Le blackout de 15 h, l'exception anglaise qui arrange les supporters français - Mercato Foot anglais

Le blackout de 15 h, l’exception anglaise qui arrange les supporters français

Fresque en l'honneur de John Barnes

La Premier League se vend dans le monde entier, et il existe un pays qui s’interdit de la montrer le samedi après-midi : celui qui la produit. La règle date des années soixante et sert à remplir les stades des divisions inférieures anglaises, celles dont la caisse dépend encore de la recette du week-end. Personne, en l’écrivant, n’a pensé une seconde à ce que verrait un abonné à Paris.

Le même match, deux écrans différents

Les droits de diffusion se vendent marché par marché, et chaque contrat emporte avec lui les règles du marché qu’il couvre. Le diffuseur français achète le droit de montrer la Premier League en France, sous le régime français. Son homologue britannique achète le droit de la montrer au Royaume-Uni, sous le régime britannique. Les deux filment le même terrain et obéissent à deux textes différents. Un supporter qui déménage de Lille à Leeds garde son club, sa compétition et ses habitudes, et change pourtant de régime de diffusion.

Reste à savoir comment un service tranche entre les deux. Il ne demande pas de passeport. Cette lecture repose sur deux informations : le pays de facturation du compte et le point par lequel la connexion lui parvient. Le premier est arrêté à l’ouverture du compte, le second change d’un réseau à l’autre : trouvez tous les détails sur ce service VPN ici.

Un abonné qui paie en euros, depuis une connexion française, relève donc du marché français. C’est la seule chose que le service ait besoin d’établir avant d’afficher un match de 16 heures, et elle se règle en une fraction de seconde, bien avant que la page ne finisse de charger.
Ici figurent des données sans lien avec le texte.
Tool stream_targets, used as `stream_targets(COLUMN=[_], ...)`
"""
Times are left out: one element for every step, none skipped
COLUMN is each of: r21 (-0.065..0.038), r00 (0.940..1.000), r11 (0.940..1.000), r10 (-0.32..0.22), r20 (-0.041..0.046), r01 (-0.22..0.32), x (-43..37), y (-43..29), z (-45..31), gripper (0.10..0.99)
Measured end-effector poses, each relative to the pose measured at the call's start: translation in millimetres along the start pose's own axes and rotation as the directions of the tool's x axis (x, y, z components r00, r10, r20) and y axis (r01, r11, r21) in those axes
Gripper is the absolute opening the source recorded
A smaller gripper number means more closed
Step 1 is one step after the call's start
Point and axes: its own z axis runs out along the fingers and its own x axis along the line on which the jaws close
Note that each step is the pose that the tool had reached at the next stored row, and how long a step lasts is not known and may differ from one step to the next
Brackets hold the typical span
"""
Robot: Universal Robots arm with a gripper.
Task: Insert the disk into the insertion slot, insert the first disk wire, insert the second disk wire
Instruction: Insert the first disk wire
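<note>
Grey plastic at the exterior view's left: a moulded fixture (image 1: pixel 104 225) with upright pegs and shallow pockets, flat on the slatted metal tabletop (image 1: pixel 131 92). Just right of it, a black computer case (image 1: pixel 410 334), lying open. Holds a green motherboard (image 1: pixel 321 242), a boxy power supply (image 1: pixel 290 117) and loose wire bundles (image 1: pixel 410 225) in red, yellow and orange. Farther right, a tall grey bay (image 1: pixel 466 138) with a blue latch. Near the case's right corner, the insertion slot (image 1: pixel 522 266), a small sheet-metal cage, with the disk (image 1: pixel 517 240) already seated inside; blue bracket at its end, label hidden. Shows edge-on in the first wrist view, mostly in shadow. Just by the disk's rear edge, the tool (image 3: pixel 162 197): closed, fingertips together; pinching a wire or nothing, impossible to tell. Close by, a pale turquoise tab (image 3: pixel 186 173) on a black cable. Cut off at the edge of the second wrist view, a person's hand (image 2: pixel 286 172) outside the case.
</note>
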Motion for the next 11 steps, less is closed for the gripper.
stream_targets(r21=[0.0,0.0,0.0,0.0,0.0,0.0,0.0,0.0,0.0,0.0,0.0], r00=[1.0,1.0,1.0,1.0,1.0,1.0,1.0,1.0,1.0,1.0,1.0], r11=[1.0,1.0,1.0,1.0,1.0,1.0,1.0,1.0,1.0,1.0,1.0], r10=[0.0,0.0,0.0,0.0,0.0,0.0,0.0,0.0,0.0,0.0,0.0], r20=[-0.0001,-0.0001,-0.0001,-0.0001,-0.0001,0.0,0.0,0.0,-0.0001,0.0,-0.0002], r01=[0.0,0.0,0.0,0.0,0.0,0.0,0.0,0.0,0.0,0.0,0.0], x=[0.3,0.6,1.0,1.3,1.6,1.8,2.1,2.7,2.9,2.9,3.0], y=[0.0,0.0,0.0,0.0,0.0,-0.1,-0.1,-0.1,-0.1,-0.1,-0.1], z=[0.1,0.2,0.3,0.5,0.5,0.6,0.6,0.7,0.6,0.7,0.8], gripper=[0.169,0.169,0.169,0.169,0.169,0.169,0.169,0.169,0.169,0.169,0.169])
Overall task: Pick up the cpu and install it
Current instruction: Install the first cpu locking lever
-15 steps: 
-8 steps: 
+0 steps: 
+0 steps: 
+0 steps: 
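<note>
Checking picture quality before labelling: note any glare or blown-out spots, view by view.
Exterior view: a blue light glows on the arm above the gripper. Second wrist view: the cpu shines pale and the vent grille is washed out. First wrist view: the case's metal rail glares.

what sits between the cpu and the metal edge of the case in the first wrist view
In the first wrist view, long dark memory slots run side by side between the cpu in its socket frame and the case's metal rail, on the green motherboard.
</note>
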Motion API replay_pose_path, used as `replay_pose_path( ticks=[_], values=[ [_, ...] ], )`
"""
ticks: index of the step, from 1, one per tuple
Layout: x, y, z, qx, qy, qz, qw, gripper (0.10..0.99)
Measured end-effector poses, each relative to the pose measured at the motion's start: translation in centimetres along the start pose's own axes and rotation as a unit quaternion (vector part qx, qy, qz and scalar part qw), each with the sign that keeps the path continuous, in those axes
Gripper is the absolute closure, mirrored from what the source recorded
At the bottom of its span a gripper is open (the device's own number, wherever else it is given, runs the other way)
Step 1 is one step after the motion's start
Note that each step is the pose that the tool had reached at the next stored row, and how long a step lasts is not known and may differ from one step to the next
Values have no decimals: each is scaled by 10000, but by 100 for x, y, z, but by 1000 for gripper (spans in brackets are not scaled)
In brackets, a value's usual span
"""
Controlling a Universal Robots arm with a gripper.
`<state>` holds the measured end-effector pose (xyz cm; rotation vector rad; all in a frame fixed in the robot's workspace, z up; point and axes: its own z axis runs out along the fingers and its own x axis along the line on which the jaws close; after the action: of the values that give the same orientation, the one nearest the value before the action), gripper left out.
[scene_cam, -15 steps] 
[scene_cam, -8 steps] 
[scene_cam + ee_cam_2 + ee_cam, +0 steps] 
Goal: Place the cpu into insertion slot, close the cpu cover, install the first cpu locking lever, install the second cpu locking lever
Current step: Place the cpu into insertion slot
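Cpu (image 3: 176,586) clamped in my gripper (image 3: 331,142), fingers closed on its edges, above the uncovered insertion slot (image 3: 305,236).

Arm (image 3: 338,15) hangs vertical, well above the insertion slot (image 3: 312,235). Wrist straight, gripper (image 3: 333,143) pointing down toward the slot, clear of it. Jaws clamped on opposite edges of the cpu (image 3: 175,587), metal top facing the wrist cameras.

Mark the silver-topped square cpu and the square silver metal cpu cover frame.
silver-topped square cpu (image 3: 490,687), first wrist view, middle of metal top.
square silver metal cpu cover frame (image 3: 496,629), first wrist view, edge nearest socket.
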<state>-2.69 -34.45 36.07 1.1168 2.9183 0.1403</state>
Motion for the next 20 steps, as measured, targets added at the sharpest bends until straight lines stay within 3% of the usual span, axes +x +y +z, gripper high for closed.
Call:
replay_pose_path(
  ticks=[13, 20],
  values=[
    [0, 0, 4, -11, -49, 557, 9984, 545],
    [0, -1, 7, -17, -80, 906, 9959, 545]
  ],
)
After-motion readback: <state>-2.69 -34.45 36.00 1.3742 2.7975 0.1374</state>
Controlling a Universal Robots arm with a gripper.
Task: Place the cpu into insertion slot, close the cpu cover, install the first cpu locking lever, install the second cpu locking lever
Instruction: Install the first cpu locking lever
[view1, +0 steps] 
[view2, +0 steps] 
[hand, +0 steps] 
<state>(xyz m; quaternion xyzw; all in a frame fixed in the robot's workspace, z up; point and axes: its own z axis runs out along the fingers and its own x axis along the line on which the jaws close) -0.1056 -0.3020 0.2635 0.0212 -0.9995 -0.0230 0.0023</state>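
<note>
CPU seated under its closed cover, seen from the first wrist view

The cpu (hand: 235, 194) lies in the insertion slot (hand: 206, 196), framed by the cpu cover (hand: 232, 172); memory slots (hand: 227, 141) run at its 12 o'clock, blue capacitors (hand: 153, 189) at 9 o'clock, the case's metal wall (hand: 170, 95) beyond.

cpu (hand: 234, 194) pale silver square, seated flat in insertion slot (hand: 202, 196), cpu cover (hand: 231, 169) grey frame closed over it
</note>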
Une règle née pour remplir les stades

La Premier League l’écrit sur son propre site : les matchs ne sont pas diffusés au Royaume-Uni le samedi entre 14 h 45 et 17 h 15, et l’objectif affiché est de protéger l’affluence et l’ambiance à tous les étages du football anglais, divisions inférieures et non-league comprises.

L’idée remonte aux années 1960. Un match télévisé le samedi après-midi faisait concurrence, à la même heure, à tous les guichets du pays, et ce sont les clubs modestes qui payaient l’addition. Ceux dont l’économie tient encore à la recette du samedi sont exactement ce que la règle protège, à commencer par les enceintes serrées dans le tissu urbain comme Kenilworth Road, à Luton.

La démonstration la plus nette est arrivée bien plus tard, et par accident. Quand la saison 2019-2020 a repris à huis clos, tous les matchs de Premier League ont été diffusés au Royaume-Uni, y compris ceux du samedi entre 14 h 45 et 17 h 15, et cela a duré jusqu’à la fin de la saison suivante. Le public est revenu dans les tribunes en 2021-2022, le blackout est revenu avec lui. Sans spectateurs à compter, la règle avait perdu son objet.

Ce que la France a choisi de protéger à la place

De ce côté-ci de la Manche, le curseur a été placé ailleurs. L’Arcom veille à ce qu’une liste d’événements sportifs qualifiés d’importance majeure reste accessible à tous les téléspectateurs : vingt et un événements, dont l’exclusivité est fermée aux chaînes payantes et dont les chaînes nationales en clair doivent pouvoir obtenir les droits.

Le même régulateur garantit le droit aux brefs extraits. Une chaîne peut rediffuser gratuitement les temps forts d’une compétition qu’elle n’a pas achetée, au titre du droit à l’information, ce qui explique les résumés du samedi soir sur des antennes qui n’ont pas déboursé un euro de droits.

La liste des vingt et un événements protégés se lit d’ailleurs comme un portrait du pays : elle retient les grandes finales et les rendez-vous du calendrier, et laisse le championnat hebdomadaire aux diffuseurs payants.

Deux pays, deux choses jugées dignes de protection. L’Angleterre protège le tourniquet du samedi après-midi. La France protège l’accès à l’écran. Les deux régulateurs ont légiféré en pensant à leur propre public, et le supporter français hérite du meilleur siège par ricochet.

Le service qui affiche le match à 16 heures a simplement conclu qu’il servait le marché français, puis appliqué les règles qui vont avec. La question de savoir si ce marché est le bon ne s’est jamais posée : elle avait été tranchée à l’ouverture du compte.